Yeah, absolutely, and I think that's where my fascination is in all that interplay. I guess I came to it from the direction of a writer. I started off in newspapers and it was oftentimes just talking to the right person, getting the right information. It's also like the level of which it matters. So say, for instance, you're doing a story about I don't know like a restaurant having bad food or whatever, making someone sick. Now you could have the and you probably want both. But it's like different levels, right, you want the level of like what the rules are, what the reports were, all of the stuff. But people are going to want the experience of what it was like to get sick in that story too. So you're going to go down there and you're going to actually talk to people and be like what did you hear? What was this Like? They want to be in the restaurant. And that's where I think my curiosity and all these other things in science and so forth is that I would get to this level of granular detail in my writing. That was ridiculous when I was younger and it's. We don't need all that. We don't need all this detail. What matters is the connection in one take or like one moment right, and for someone to be taken there so that they care about all those details, try to make them care.
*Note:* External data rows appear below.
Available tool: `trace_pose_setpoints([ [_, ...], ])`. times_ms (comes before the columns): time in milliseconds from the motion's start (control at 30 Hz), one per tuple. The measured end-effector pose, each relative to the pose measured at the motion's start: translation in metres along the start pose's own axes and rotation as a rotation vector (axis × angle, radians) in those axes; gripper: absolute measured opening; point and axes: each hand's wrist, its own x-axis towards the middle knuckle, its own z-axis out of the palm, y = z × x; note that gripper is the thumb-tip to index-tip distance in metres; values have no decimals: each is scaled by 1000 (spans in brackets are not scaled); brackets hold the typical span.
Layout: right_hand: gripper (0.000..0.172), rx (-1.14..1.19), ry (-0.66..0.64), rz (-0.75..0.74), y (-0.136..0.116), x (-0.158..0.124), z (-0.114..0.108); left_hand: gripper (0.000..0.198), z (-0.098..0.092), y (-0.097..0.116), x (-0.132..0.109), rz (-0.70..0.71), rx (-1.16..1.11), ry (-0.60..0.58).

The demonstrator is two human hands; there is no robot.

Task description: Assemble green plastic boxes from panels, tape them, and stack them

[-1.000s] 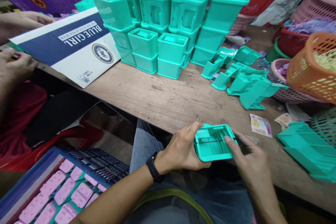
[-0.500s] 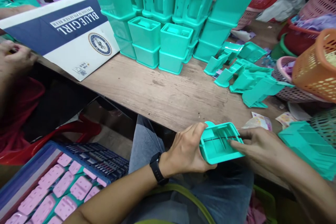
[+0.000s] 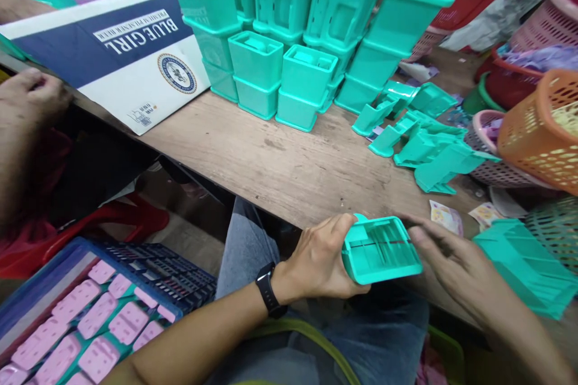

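Observation:
My left hand (image 3: 318,258), with a dark watch on its wrist, is closed around a teal plastic box (image 3: 383,267). The box is tilted so its open side faces up toward me. Inside, thin ribs and a narrow dark strip (image 3: 361,243) show. My right hand (image 3: 447,252) is at the box's right edge, its thumb apart from the fingers and nothing visible in it; whether it touches the box I cannot tell. Close to the right forearm lies a larger teal ribbed part (image 3: 526,267).
Stacked teal boxes (image 3: 289,6) stand on the wooden table (image 3: 271,156), beside a cardboard sheet (image 3: 121,54). Loose teal parts (image 3: 419,138) and baskets (image 3: 542,138) are at right. At lower left a blue crate (image 3: 112,261) holds pink-faced pieces. Another person's hand (image 3: 31,96) is at left.
My right hand has drawn back to the right, its thumb leaving the inside of the box. The left hand keeps its hold. The view has shifted slightly.

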Motion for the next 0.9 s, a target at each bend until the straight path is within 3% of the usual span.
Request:
trace_pose_setpoints([
  [133,82,361,-54,187,3,-4,29,74,-1,0,1,-1,17,6],
  [267,67,511,84,236,-5,-5,57,72,-2,0,1,-18,21,3],
  [600,60,156,315,27,22,-13,54,67,-2,3,2,-25,-2,17],
  [700,61,196,276,36,10,-9,58,74,-2,3,2,-25,-10,14],
  [800,53,261,128,96,-6,-6,54,77,-2,2,2,-17,8,16],
  [900,43,128,2,104,-13,-7,40,74,-1,1,2,-22,59,23],
])
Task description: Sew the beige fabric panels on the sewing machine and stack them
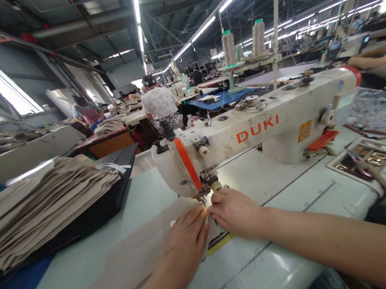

And that's where I got interested, obviously, with science and certain things you don't even know that you're creating something because you're just playing. You're playing in a sandbox of technology and science and biology or whatever, and something just happens. But other times it really is a race to a patent or solve a specific problem, and both of those stories are interesting. I think it was funny like the creator of.

Speaker 1:

I got this from a book. I have no idea how accurate it is Because to me it sounds a little made up, but it was. Someone at the Merck Chemical Plant was testing out something. I can't remember what it was. Oh, febreze, febreze, that's what it was. He was testing out Febreze before it was Febreze, right, he was bringing it on some different stuff and he takes it home to whatever. He put it on his own clothes, whatever, and his wife thought that he had quit smoking because of the fact that the materials didn't smell like smoke. So they were trying to create something else I forget what it was for Some sort of industrial solvent, whatever for cleaning, and it turned out like it's better just to put it on the clothes, and they made a billion dollar product from it.

Speaker 2:

Yeah.

Speaker 1:

But I don't know. That's where I'm at. I'm the person who likes to play around. I would love to make something useful, but for me, writing and storytelling has always just been fun. Yeah, Science is hilariously crazily fun. Something about the universe expanding and contracting at the same time. There's no such thing as empty space. How are you not excited about this? I don't know. That's how I'm talking about.

Speaker 2:

Like I was saying, I think some people like this just outside of the scope of what they're trying to focus on or what the world's allowing them to focus on.

Speaker 1:

Right.

Speaker 2:

We always need to know what's going on in people's lives. That's a really good place.

Speaker 1:

I think I'll leave it there, because I agree with you on that Huge yeah. A lot of times people are just too inundated with their own problems. Yeah, and that's how. But we'll be here for another episode of the M3 Bearcast. We will keep our curiosity. So thank you for listening and we will catch you in the next episode.